Turin - Bien que sans révéler les détails des conversations, Didier Deschamps a laissé entendre ce que Paul Pogba a souffert intérieur. Aujourd'hui, ils sont exactement deux mois après la journée, en effet à partir de la soirée du 11 septembre, lorsque sa positivité à un contrôle antidopage a été effectuée après la sortie des Udinese-Juventus le 20 août, un match dans lequel le Français était resté sur le banc.

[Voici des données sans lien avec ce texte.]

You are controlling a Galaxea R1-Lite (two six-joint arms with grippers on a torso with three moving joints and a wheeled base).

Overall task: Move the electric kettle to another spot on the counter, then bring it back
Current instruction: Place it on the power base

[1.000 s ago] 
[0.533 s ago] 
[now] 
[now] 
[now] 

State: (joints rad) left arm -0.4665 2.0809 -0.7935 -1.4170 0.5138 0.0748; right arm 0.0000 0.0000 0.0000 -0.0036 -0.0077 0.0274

Soixante-un jours plus tard, Pogba est de plus en plus loin des Bianconeri, à tel point que sa femme Zulay a cessé de suivre les responsables de la Juventus (sauf pour repenser, qui dans le monde frénétique du Web est à l'ordre du jour). Deschamps en avait parlé au cours de la semaine, car après tout, dans l'opinion publique française, l'affaire Pogba reste un mystère: «Nous sommes en contact. Je ne vous dirai pas le contenu de nos entretiens. Il attend une décision, une sanction, qui sera plus ou moins longue. Avec tout ce qu'il a passé avant, c'est une situation très compliquée pour lui, psychologiquement très difficile. Il ne peut pas être sélectionné tant qu'il n'est pas suspendu. Combien de temps? Va-t-il revenir à son meilleur niveau? Il a les compétences, la mentalité pour le faire. Mais cela ne se produira pas d'un jour à l'autre, malheureusement pour lui ».

En bref, un homme en difficulté: deux mois se sont déjà écoulés depuis le jour où les nouvelles de la positivité à la testostérone sont arrivées, confirmées par la comptoir-analyse du 6 octobre.